The limit groups array defaults to:

[
  { 'id' => 'limited',
    'groups' => 'limited',
    'default' => true,
    'limits' => [
      { 'id' => 'all',
        'uri' => '*',
        'uri-regex' => '/.*',
        'http-methods' => 'POST PUT GET DELETE',
        'unit' => 'MINUTE',
        'value' => 10
      }
    ]
  },
  { 'id' => 'unlimited',
    'groups' => 'unlimited',
    'default' => false,
    'limits' => []
  }
]

Global limit groups are similarly organized:

[
  { 'id' => 'create-server',
    'uri' => '/server/create',
    'uri-regex' => '/server/create/?',
    'method' => 'POST',
    'value' => 10,
    'unit' => 'SECOND'
  }
]

header-translation attributes

node['repose']['header_translation']['headers'] - header list of original headers (the ones passed in the request) and the new headers (the ones that will have duplicate values of original headers). new_name can be a list of headers white-space separated. You can also set an optional remove_attribute key if you'd like the original header to be removed. to set the array.

The default headers are:

[
  { 'original_name' => 'Content-Type',
    'new_name' => 'rax-content-type'
  },
  { 'original_name' => 'Content-Length',
    'new_name' => 'rax-content-length not-rax-content-length something-else',
    'remove_original' => true
  }
]

header-identity attributes

node['repose']['header_identity']['cluster_id'] - An array of cluster IDs that use this filter or ['all'] for all cluster IDs.
node['repose']['header_identity']['headers'] - Lists the headers to identify the incoming user.

The default headers are:

[
  { 'id' => 'X-Auth-Token',
    'quality' => 0.95
  },
  { 'id' => 'X-Forwarded-For',
    'quality' => 0.5
  }
]

header-normalization attributes

node['repose']['header_normalization']['whitelist'] - a hash of whitelist blocks, each encapsulating an array of headers to be whitelisted by Repose for delivery to the origin service or next filter in the chain. A unique 'id' key identifies each whitelist entry, with optional 'uri_regex' and 'http_methods' keys to induce further constraints.
node['repose']['header_normalization']['blacklist'] - a hash of blacklist blocks, each encapsulating an array of headers to be blacklisted by Repose for non-delivery to the origin service or next filter in the chain. A unique 'id' key identifies each blacklist entry, with optional 'uri_regex' and 'http_methods' keys to induce further constraints.

The default whitelist is:

[
  { 'id' => 'credentials',
    'uri_regex' => '/servers/(.*)',
    'headers'   => ['X-Auth-Key','X-Auth-User']
  },
  { 'id' => 'modification',
    'uri_regex' => '/resource/(.*)',
    'http_methods' => 'PUT POST',
    'headers'   => ['X-Modify']
  }
]

The default blacklist is:

[
  { 'id' => 'rate-limit-headers',
    'headers'   => ['X-PP-User','X-PP-Groups']
  }
]

content-type-stripper attributes

node['repose']['content_type_stripper']['cluster_id'] - An array of cluster IDs that use this filter or ['all'] for all cluster IDs.

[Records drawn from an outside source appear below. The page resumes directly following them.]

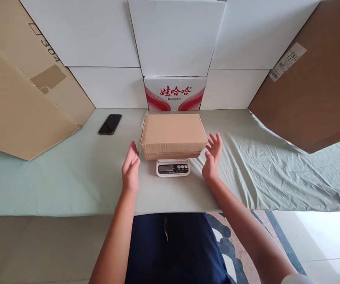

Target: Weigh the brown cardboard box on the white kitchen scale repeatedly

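A brown box (173, 134) is sitting on a white scale (173, 167) at the middle of the table (69, 185), overhanging the scale on both sides so that only the front panel with its display and buttons is showing; the left hand (130, 169) is hovering just beside the box's near left corner, palm turned inward, fingers spread wide and holding nothing; the right hand (212, 157) is hovering just beside the near right corner, likewise wide and empty, its fingertips close to the box, though whether they are touching it I cannot tell; the box is lying between the two hands and slightly beyond them; a red-and-white carton (175, 93) is standing right behind the box against a wall of white boards (104, 35); a black phone (110, 124) is lying flat on the pale green cloth (276, 173) well to the left of the box; large cardboard sheets are leaning at the left (18, 98) and right (314, 90) edges of the table, well clear of the hands.
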A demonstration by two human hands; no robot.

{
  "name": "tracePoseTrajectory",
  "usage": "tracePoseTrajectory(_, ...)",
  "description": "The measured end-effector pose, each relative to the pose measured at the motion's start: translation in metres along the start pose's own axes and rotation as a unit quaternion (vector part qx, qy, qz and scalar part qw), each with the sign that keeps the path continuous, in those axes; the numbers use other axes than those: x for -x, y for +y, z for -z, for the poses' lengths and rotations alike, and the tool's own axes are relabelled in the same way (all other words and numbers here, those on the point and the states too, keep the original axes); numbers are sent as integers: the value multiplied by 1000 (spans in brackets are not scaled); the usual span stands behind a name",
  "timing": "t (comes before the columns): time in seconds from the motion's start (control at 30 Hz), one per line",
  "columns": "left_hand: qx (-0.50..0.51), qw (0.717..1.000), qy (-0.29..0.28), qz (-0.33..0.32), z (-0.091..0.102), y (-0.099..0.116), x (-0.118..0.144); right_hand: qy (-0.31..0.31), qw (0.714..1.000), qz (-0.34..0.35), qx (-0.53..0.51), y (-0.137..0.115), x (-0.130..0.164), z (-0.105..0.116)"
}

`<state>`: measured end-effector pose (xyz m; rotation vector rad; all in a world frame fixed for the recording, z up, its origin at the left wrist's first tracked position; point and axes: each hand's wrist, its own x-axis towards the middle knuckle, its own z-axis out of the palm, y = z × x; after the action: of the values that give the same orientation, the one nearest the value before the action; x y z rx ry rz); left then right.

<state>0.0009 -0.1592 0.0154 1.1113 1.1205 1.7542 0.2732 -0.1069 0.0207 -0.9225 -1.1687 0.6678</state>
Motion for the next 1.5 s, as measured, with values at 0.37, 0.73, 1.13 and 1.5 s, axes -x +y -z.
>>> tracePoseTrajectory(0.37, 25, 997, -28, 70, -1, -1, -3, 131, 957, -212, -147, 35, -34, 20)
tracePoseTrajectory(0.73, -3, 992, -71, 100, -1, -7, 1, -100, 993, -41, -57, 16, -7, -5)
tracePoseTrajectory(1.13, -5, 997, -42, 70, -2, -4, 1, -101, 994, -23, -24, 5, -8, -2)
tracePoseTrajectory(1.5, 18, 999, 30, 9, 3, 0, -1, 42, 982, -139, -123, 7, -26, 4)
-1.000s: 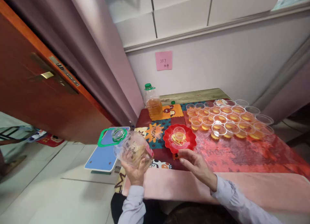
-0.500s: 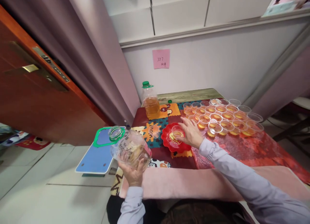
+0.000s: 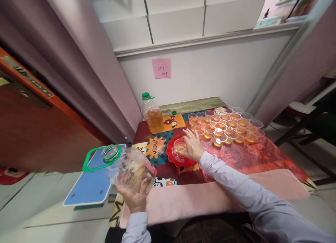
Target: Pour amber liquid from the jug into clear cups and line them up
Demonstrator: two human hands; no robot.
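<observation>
**Right hand now on the cup in the red plate**

Change over the last second: right hand [image 3: 193, 148] went from hovering at the near edge of the red plate [image 3: 172, 157] to sitting over it, fingers wrapped round the small clear cup [image 3: 180, 146] at its centre. Grip reads as closed on the cup. Cup looks to be resting on the plate, not lifted, though that's hard to confirm

Left hand [image 3: 133, 197] hasn't changed: clamped from below on the big clear jug [image 3: 130, 166], held tilted off the desk edge, left of the plate

Judgement: pouring pause, cup being handled next

Materials, relative to the plate:
- plate: glossy red plastic, scalloped rim
- cup: thin transparent plastic, amber liquid inside
- jug: clear plastic, green handle ring, open mouth, nearly empty
- right of and behind it: cluster of filled cups [image 3: 223, 125], same kind
- behind left: capped bottle [image 3: 152, 113], amber liquid
- under it: patterned cloth on the desk [image 3: 249, 159]
</observation>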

connection-pool attributes

node['repose']['connection_pool']['chunked_encoding'] - Use the default unless your programming language does not support chunked encoding. Some Repose filters modify request bodies. Due to this possibility Repose will, by default, send requests with entities as chunked. Setting chunked-encoding to false will cause Repose to attempt to evaluate the actual content length of the request by reading the ServletInputStream. Default is true.
node['repose']['connection_pool']['max_total'] - Maximum number of connections that Repose opens across all endpoints. (If set too high, you might run out of memory.) Default is 400.
node['repose']['connection_pool']['max_per_route'] - Maximum number of connections that Repose opens per endpoint. Default is 200.
node['repose']['connection_pool']['socket_timeout'] - Number of milliseconds a request is in flight before it times out. Default is 30000.
node['repose']['connection_pool']['connection_timeout'] - Number of milliseconds a connection waits to send a request. Default is 30000.
node['repose']['connection_pool']['socket_buffer_size'] - Default is 8192.
node['repose']['connection_pool']['connection_max_line_length'] - Default is 8192.
node['repose']['connection_pool']['connection_max_header_count'] - Maximum number of headers that can be sent in the request. Default is 100.
node['repose']['connection_pool']['connection_max_status_line_garbage'] - Maximum number of lines allotted for garbage. Default is 100.
node['repose']['connection_pool']['tcp_nodelay'] - Default is true.
node['repose']['connection_pool']['keepalive_timeout'] - If a Keep-Alive header is not present in the response, the value of keepalive.timeout is evaluated. If this value is 0, the connection will be kept alive indefinitely. If the value is greater than 0, the connection will be kept alive for the number of milliseconds specified. Set to 1 to connect:close. Default is 0.

translation attributes

node['repose']['translation']['cluster_id'] - An array of cluster IDs that use this filter or ['all'] for all cluster IDs.
node['repose']['translation']['allow_doctype_decl'] - If false, then any request/response body that contains an DOCTYPE section will be rejected. If true, then DOCTYPE sections will be allowed.
node['repose']['translation']['request_translations'] - Enumerated translations that specify a chain of stylesheets to be applied to a request request body and the criteria for when the chain should be applied.
node['repose']['translation']['response_translations'] - Enumerated translations that specify a chain of stylesheets to be applied to a request response body and the criteria for when the chain should be applied.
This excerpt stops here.